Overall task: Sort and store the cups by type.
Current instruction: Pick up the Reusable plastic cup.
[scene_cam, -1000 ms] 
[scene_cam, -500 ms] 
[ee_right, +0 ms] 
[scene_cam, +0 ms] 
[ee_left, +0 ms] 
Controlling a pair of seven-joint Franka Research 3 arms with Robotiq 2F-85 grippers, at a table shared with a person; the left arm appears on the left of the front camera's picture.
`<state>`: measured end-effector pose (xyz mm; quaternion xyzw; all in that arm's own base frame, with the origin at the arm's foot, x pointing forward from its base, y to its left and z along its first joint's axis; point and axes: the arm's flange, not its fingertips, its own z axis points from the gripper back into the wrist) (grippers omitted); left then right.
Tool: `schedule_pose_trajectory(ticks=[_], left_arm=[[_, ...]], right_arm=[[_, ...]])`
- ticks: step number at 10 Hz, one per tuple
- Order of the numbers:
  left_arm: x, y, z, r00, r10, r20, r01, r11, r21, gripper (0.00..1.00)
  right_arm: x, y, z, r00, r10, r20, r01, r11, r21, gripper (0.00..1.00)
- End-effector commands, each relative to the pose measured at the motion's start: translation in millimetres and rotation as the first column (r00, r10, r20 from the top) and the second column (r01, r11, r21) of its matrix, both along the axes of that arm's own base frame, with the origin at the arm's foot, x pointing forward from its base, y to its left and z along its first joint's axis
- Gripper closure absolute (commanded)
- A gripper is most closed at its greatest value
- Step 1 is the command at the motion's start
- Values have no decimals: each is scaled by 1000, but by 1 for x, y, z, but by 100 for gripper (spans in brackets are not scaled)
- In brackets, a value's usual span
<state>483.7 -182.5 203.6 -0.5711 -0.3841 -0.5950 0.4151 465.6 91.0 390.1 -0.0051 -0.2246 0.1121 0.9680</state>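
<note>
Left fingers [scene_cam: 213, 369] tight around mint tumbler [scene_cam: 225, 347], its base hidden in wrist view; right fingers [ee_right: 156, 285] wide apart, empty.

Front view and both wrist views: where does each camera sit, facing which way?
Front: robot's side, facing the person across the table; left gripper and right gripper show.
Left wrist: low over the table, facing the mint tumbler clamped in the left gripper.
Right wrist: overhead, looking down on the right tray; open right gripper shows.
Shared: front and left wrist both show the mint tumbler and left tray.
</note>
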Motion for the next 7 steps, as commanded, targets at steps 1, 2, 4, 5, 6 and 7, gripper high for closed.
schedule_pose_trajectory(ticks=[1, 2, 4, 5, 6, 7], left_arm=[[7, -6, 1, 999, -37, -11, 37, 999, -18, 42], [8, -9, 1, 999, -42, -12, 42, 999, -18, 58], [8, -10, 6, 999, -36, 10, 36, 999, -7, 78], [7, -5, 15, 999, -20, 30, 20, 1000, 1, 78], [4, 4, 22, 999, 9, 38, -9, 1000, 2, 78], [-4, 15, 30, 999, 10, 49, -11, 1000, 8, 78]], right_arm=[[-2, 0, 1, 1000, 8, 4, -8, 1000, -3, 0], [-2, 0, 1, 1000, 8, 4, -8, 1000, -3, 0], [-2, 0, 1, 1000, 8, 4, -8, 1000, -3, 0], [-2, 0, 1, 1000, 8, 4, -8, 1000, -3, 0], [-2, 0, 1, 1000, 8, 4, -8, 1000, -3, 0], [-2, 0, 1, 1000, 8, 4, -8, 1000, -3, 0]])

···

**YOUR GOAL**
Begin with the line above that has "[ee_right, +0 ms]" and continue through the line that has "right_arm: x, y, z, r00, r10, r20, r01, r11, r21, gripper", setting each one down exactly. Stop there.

**RESPONSE BOX**
[ee_right, +0 ms] 
[scene_cam, +0 ms] 
[ee_left, +0 ms] 
Controlling a pair of seven-joint Franka Research 3 arms with Robotiq 2F-85 grippers, at a table shared with a person; the left arm appears on the left of the front camera's picture.
`<state>`: measured end-effector pose (xyz mm; quaternion xyzw; all in that arm's own base frame, with the origin at the arm's foot, x pointing forward from its base, y to its left and z along its first joint's axis; point and axes: the arm's flange, not its fingertips, its own z axis points from the gripper back into the wrist) (grippers omitted); left then right.
Tool: `schedule_pose_trajectory(ticks=[_], left_arm=[[_, ...]], right_arm=[[_, ...]])`
- ticks: step number at 10 Hz, one per tuple
- Order of the numbers:
  left_arm: x, y, z, r00, r10, r20, r01, r11, r21, gripper (0.00..1.00)
  right_arm: x, y, z, r00, r10, r20, r01, r11, r21, gripper (0.00..1.00)

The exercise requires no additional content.